■ About this task
Set out exactly, line by line, the stretch of data below that begins at the line containing "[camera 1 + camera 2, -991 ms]" and ends at the line containing "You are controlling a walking", with both ends kept.

Records from a collection:
Start of Block

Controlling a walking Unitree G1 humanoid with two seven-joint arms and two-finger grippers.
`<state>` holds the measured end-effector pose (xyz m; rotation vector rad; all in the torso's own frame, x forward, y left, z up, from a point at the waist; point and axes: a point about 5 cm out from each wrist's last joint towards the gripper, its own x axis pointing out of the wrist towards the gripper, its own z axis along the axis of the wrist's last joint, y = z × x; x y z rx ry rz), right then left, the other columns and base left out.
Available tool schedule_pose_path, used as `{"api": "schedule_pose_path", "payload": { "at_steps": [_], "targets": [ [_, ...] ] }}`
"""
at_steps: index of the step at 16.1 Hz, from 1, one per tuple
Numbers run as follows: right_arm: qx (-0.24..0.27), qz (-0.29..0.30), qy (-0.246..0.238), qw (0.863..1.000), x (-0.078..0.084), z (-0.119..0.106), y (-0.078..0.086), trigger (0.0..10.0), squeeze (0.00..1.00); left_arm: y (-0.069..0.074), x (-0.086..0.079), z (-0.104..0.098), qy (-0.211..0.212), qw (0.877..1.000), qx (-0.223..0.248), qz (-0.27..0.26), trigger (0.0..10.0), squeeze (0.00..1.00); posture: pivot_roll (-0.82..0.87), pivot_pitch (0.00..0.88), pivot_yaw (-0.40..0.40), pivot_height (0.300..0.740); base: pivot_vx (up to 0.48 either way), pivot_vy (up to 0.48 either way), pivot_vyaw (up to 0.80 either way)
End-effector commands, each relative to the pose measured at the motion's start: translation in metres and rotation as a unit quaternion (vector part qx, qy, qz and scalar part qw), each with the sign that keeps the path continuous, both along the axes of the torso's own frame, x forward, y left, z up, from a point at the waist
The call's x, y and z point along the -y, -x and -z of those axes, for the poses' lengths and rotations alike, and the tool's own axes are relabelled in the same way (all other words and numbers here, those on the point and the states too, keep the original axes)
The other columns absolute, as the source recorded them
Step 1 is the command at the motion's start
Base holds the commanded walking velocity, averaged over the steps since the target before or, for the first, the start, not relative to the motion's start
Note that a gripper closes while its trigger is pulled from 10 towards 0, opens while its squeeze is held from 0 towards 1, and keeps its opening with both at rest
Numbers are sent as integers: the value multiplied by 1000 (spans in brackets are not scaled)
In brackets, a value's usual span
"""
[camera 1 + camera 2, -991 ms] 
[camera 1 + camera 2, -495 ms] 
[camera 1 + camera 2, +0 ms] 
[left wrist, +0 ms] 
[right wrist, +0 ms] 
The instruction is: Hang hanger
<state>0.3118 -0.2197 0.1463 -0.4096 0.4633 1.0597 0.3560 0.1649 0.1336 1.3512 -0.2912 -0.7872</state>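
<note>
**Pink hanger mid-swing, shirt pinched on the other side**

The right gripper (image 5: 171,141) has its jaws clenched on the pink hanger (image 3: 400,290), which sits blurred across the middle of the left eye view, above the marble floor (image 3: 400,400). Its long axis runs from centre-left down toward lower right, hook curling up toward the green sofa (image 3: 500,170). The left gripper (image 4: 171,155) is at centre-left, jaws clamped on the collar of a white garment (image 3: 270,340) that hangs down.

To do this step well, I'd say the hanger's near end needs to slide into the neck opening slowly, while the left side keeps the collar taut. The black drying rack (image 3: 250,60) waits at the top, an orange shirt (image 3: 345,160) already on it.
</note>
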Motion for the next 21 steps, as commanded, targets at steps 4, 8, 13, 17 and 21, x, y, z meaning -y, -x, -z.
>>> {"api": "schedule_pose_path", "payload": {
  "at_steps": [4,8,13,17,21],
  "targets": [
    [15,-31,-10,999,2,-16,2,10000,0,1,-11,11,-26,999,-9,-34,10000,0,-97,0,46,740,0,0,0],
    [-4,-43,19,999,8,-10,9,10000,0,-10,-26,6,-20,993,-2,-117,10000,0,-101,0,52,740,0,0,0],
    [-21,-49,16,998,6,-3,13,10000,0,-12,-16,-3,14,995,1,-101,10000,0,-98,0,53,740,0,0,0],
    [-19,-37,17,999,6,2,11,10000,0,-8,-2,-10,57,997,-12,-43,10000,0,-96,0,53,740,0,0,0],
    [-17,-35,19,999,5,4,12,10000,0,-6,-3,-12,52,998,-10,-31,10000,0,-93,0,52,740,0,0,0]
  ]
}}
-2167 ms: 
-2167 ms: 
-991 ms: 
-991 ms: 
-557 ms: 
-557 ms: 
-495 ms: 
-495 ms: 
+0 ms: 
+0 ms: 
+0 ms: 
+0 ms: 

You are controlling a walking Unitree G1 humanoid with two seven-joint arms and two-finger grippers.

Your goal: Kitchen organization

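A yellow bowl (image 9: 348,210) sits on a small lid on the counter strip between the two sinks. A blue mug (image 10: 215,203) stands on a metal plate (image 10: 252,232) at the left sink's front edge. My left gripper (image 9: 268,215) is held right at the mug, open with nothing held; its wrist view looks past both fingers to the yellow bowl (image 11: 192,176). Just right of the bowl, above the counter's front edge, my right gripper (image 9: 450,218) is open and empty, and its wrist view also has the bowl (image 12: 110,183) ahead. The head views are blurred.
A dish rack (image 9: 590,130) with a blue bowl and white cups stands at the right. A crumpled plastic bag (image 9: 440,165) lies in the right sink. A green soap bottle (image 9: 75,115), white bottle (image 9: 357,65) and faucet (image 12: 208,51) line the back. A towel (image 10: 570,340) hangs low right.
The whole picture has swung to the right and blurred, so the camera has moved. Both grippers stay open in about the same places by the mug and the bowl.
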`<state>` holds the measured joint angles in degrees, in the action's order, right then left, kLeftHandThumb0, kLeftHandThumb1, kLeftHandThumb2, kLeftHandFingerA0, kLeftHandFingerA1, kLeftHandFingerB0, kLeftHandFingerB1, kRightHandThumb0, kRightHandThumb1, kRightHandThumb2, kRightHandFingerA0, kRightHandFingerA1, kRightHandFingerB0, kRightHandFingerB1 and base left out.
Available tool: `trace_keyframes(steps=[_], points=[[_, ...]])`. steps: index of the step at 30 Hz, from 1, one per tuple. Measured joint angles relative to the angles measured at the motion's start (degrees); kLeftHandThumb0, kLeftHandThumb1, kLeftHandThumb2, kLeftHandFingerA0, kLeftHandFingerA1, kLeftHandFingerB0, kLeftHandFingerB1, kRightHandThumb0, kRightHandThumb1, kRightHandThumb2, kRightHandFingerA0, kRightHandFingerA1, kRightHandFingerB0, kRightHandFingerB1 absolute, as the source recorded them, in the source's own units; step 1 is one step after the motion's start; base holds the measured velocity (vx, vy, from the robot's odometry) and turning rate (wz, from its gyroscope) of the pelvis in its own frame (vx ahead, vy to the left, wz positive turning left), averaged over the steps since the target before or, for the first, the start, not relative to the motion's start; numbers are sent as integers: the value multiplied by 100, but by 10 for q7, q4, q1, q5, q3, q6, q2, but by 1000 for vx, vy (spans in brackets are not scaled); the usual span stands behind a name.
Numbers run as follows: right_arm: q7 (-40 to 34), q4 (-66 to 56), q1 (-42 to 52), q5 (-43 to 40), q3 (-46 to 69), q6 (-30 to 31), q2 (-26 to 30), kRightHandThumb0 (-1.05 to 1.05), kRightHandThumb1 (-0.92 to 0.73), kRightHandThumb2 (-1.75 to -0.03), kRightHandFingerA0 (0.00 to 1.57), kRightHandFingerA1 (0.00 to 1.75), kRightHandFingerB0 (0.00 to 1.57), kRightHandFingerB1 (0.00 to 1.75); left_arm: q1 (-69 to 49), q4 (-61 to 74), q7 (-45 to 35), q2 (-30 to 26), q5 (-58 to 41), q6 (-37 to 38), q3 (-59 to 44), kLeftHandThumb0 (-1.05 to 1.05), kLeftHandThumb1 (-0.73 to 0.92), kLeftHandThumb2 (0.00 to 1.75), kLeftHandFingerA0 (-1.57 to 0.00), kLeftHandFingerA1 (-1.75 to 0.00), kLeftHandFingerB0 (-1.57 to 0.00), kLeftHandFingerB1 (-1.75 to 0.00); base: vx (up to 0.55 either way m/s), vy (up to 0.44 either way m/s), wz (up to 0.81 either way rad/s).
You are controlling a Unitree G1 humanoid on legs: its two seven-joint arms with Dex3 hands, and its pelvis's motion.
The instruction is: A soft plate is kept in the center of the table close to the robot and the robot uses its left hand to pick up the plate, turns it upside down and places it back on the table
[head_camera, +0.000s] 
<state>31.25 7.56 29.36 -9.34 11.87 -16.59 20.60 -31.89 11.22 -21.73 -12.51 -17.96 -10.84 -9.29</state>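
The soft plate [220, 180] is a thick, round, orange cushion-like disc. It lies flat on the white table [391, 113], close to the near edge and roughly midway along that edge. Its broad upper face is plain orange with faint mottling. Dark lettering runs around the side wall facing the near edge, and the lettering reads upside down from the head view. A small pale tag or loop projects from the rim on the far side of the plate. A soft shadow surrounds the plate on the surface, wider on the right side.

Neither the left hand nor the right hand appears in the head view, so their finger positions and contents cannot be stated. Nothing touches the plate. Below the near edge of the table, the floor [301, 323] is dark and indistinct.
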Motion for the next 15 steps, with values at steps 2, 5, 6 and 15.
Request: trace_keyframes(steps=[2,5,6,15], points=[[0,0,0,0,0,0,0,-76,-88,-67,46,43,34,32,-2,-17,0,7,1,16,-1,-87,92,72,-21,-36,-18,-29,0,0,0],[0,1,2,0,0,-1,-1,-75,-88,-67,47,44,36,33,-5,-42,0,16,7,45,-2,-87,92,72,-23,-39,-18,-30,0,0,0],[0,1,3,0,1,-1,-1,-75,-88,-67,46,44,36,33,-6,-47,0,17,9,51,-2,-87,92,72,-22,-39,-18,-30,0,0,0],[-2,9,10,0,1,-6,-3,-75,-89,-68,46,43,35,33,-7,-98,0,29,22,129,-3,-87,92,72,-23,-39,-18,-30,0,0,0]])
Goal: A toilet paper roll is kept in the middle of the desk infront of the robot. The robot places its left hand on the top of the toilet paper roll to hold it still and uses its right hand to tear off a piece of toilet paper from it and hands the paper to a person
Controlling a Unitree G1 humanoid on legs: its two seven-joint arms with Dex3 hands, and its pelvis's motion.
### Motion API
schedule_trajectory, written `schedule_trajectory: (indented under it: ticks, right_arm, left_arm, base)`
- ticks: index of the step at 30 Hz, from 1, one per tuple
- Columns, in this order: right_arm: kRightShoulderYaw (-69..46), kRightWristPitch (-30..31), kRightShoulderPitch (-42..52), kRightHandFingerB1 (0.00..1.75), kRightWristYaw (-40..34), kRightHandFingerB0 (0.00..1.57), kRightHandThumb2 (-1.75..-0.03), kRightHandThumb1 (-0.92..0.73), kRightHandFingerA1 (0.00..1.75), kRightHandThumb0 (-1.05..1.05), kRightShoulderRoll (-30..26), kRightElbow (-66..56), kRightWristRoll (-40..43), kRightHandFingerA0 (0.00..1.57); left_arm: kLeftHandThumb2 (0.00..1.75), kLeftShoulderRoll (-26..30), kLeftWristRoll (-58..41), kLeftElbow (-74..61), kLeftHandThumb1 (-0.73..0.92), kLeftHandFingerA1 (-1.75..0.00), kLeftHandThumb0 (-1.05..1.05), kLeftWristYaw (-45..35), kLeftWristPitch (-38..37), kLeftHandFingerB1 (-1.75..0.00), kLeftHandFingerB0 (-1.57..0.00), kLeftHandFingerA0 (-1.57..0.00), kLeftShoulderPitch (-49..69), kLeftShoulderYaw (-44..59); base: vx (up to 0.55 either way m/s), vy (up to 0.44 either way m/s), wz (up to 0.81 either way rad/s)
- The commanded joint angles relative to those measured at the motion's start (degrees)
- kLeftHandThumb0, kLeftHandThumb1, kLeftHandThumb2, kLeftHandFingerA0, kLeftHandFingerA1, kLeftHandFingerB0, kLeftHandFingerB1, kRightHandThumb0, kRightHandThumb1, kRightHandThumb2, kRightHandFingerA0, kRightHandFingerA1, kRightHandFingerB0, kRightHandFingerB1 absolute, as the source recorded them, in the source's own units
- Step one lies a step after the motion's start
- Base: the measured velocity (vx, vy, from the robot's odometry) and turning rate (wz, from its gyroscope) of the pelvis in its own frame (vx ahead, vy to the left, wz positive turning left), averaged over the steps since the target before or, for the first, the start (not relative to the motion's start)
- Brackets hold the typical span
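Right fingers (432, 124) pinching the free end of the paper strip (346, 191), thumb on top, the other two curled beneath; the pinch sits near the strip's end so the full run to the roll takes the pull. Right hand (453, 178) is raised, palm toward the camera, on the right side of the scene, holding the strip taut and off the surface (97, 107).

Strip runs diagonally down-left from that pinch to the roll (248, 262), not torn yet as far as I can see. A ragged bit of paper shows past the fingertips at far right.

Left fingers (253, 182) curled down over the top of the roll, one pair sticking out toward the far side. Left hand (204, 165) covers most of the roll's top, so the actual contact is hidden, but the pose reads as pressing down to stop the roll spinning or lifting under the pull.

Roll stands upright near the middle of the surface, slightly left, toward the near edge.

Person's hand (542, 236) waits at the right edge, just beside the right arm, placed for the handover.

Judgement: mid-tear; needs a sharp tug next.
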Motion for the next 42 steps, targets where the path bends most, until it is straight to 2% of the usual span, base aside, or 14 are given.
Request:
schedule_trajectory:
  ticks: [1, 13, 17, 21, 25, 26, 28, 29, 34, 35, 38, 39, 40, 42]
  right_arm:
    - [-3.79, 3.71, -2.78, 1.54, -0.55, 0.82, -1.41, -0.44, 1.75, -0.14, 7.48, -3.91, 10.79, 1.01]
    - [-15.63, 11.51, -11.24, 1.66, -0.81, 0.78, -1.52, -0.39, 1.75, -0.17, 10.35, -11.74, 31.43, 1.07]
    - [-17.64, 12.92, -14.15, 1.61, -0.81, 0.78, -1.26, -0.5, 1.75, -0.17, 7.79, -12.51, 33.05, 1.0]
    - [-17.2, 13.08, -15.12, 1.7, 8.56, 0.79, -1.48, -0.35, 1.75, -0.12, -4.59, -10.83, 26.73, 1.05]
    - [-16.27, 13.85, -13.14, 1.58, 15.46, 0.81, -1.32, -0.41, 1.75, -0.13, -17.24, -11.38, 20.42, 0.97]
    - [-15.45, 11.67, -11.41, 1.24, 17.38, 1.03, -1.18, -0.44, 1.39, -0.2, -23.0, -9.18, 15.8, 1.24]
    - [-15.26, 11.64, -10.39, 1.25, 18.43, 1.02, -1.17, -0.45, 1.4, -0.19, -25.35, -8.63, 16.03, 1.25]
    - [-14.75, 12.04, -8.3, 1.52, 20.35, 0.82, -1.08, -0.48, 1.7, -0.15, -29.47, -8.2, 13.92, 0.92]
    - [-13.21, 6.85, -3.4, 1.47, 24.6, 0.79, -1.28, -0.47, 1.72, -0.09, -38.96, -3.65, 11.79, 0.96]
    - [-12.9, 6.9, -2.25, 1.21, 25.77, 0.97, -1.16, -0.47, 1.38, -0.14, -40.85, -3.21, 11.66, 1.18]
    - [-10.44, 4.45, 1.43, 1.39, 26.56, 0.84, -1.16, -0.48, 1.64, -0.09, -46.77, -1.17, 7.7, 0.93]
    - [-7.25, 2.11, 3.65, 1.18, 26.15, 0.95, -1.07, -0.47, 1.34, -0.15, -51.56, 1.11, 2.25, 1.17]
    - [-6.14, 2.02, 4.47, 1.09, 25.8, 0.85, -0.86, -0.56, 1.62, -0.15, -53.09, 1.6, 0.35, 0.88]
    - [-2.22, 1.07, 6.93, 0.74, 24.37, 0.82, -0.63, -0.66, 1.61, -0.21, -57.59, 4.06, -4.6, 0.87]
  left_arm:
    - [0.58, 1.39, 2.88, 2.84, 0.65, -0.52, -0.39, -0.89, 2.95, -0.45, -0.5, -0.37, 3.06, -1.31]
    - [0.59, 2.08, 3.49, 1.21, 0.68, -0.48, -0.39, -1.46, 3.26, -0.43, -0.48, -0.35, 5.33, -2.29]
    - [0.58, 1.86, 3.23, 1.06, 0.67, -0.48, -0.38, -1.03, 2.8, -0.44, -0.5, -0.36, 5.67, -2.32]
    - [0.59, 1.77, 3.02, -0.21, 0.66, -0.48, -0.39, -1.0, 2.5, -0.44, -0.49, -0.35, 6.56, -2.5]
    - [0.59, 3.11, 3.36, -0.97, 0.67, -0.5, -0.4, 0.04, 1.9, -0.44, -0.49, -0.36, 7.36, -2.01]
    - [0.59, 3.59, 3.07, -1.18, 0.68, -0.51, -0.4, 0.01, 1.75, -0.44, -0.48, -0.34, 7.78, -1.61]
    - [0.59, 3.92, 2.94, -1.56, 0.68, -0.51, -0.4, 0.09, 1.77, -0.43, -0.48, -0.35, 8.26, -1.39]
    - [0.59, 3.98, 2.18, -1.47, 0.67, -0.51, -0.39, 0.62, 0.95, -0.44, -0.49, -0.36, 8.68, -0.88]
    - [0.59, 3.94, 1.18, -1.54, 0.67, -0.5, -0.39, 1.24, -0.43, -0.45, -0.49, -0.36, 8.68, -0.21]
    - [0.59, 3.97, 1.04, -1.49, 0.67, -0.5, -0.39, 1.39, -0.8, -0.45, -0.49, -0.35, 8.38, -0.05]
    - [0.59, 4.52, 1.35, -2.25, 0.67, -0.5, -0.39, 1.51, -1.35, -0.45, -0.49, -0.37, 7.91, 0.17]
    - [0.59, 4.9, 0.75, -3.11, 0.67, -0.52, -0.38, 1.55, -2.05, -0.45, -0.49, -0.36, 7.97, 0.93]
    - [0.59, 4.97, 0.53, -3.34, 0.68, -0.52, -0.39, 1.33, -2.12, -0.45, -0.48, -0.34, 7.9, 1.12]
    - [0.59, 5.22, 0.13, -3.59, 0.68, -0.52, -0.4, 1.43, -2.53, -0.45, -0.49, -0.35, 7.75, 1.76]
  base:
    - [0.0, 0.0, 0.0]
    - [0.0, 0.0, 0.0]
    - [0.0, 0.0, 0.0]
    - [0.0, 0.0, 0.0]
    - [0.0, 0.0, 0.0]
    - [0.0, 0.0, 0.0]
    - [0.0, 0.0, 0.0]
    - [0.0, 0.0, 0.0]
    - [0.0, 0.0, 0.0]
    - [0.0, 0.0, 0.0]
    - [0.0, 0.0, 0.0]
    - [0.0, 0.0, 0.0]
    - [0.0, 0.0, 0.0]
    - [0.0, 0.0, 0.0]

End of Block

■ Answer section
[camera 1 + camera 2, -991 ms] 
[camera 1 + camera 2, -495 ms] 
[camera 1 + camera 2, +0 ms] 
[left wrist, +0 ms] 
[right wrist, +0 ms] 
The instruction is: Hang hanger
<state>0.3118 -0.2197 0.1463 -0.4096 0.4633 1.0597 0.3560 0.1649 0.1336 1.3512 -0.2912 -0.7872</state>
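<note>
**Pink hanger mid-swing, shirt pinched on the other side**

The right gripper (image 5: 171,141) has its jaws clenched on the pink hanger (image 3: 400,290), which sits blurred across the middle of the left eye view, above the marble floor (image 3: 400,400). Its long axis runs from centre-left down toward lower right, hook curling up toward the green sofa (image 3: 500,170). The left gripper (image 4: 171,155) is at centre-left, jaws clamped on the collar of a white garment (image 3: 270,340) that hangs down.

To do this step well, I'd say the hanger's near end needs to slide into the neck opening slowly, while the left side keeps the collar taut. The black drying rack (image 3: 250,60) waits at the top, an orange shirt (image 3: 345,160) already on it.
</note>
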Motion for the next 21 steps, as commanded, targets at steps 4, 8, 13, 17 and 21, x, y, z meaning -y, -x, -z.
>>> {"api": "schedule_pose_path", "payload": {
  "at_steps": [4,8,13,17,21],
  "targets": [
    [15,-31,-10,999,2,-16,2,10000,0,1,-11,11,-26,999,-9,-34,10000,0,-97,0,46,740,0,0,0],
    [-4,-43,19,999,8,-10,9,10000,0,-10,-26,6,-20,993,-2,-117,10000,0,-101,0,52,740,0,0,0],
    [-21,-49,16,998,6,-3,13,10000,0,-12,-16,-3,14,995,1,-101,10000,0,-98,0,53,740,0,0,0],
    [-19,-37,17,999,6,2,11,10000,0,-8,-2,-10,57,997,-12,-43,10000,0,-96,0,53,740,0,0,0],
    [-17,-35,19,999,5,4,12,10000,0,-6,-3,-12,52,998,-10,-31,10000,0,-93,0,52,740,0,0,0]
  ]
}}
-2167 ms: 
-2167 ms: 
-991 ms: 
-991 ms: 
-557 ms: 
-557 ms: 
-495 ms: 
-495 ms: 
+0 ms: 
+0 ms: 
+0 ms: 
+0 ms: 

You are controlling a walking Unitree G1 humanoid with two seven-joint arms and two-finger grippers.

No part of the exercise remains open.